• **Task**
Word for word, copy the entire listing below, but do not carry over any pictures.

• **Collected data**
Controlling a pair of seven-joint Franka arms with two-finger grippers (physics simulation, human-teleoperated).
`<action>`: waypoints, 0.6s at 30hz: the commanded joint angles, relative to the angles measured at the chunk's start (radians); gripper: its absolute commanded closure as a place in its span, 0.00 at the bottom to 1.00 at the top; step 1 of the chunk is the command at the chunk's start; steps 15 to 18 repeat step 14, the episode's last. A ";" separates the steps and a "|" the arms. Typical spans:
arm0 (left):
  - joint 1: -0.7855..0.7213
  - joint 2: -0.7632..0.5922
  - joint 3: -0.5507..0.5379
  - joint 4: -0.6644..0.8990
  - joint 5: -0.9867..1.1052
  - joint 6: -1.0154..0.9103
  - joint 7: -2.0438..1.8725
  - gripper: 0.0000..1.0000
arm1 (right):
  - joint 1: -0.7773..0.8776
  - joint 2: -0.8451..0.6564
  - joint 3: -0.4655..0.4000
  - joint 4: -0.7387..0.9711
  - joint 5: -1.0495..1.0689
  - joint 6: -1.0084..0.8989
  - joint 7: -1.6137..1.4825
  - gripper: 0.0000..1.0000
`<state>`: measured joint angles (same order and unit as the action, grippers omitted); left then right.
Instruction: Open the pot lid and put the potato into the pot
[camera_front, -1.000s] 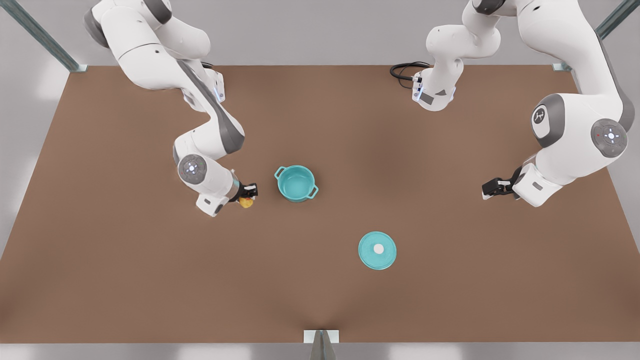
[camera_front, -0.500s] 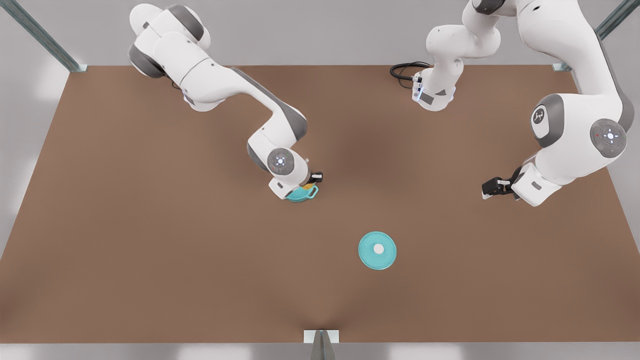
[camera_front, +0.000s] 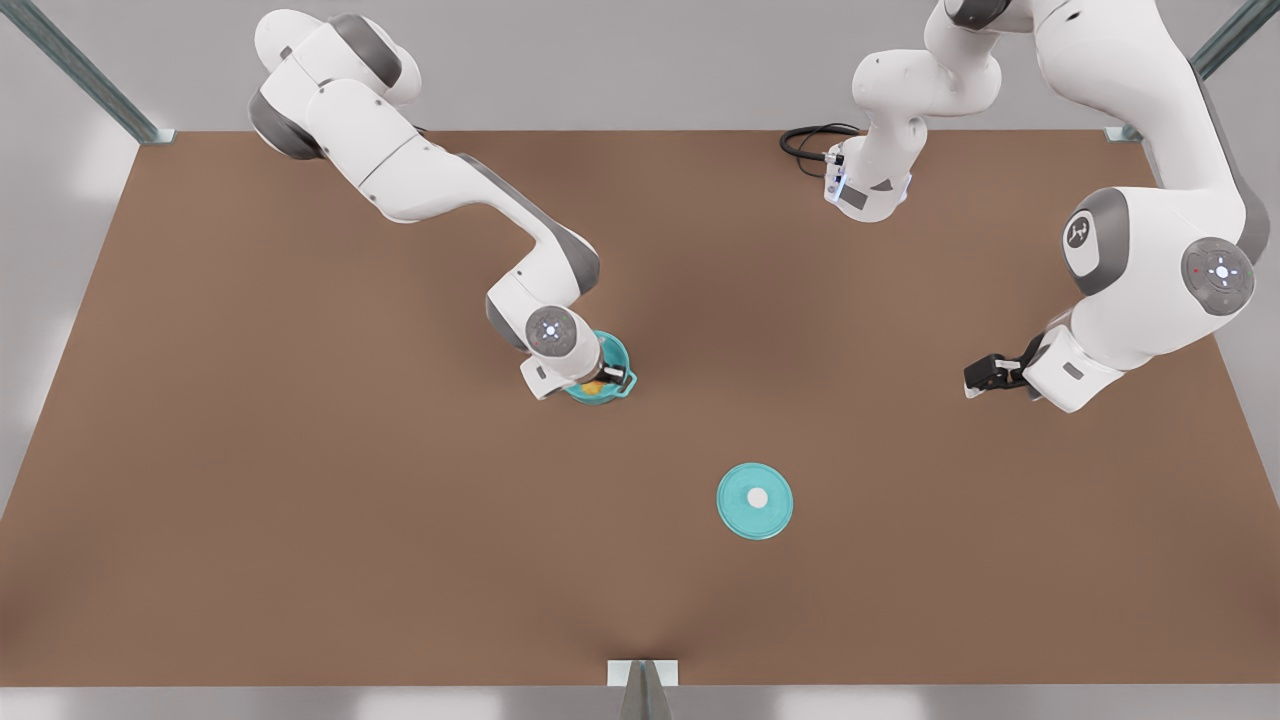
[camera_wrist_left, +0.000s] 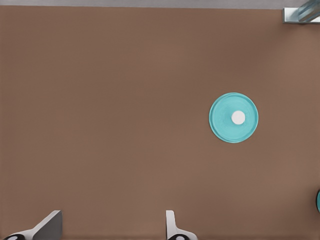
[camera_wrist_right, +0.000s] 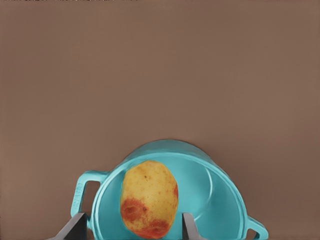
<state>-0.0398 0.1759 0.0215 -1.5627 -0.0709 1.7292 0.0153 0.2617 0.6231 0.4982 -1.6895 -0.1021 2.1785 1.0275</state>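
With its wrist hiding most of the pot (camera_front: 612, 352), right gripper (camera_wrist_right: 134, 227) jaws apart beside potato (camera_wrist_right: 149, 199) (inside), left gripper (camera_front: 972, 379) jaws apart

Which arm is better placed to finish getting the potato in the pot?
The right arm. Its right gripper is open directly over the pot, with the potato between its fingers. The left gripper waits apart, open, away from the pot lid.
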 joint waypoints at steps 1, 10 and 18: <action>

• **Worked solution**
Controlling a pair of seven-joint Franka arms with two-finger grippers (physics simulation, human-teleoperated).
`<action>`: waypoints, 0.6s at 30hz: the commanded joint angles, relative to the angles measured at the chunk's start (radians); gripper: its absolute commanded closure as a place in its span, 0.00 at the bottom to 1.00 at the top; step 1 of the chunk is the command at the chunk's start; steps 15 to 18 repeat step 14, the episode's last. A ";" separates the steps and a "|" the arms. Typical spans:
arm0 (left):
  - joint 1: -0.7855..0.7213
  - joint 2: -0.7632..0.5922
  - joint 3: -0.5507..0.5379
  - joint 4: -0.6644..0.8990
  - joint 5: -0.9867..1.1052
  - joint 6: -1.0154..0.9103
  - joint 7: -2.0438..1.8725
  - gripper: 0.0000..1.0000
arm1 (right):
  - joint 1: -0.7773..0.8776
  - joint 2: -0.8451..0.6564
  - joint 3: -0.4655..0.4000
  - joint 4: -0.7387..0.9711
  - joint 5: -1.0495..1.0689
  - joint 6: -1.0084..0.8989
  - joint 7: -1.6137..1.4825
  - gripper: 0.0000..1.0000
`<state>`: measured joint angles (same order and unit as the action, grippers omitted); left then right.
Instruction: Open the pot lid and put the potato into the pot
[camera_front, -1.000s] 
[camera_front, -0.500s] 
[camera_front, +0.000s] 
[camera_wrist_left, +0.000s] 
[camera_wrist_right, +0.000s] 
<state>-0.0398 0.1759 0.0215 -1.5627 -0.0709 1.7292 0.0153 0.2617 0.6231 0.4982 -1.6895 -0.1021 2.1785 1.0275</state>
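With its wrist hiding most of the pot (camera_front: 612, 352), right gripper (camera_wrist_right: 134, 227) jaws apart beside potato (camera_wrist_right: 149, 199) (inside), left gripper (camera_front: 972, 379) jaws apart

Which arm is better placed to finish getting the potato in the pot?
The right arm. Its right gripper is open directly over the pot, with the potato between its fingers. The left gripper waits apart, open, away from the pot lid.
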 joint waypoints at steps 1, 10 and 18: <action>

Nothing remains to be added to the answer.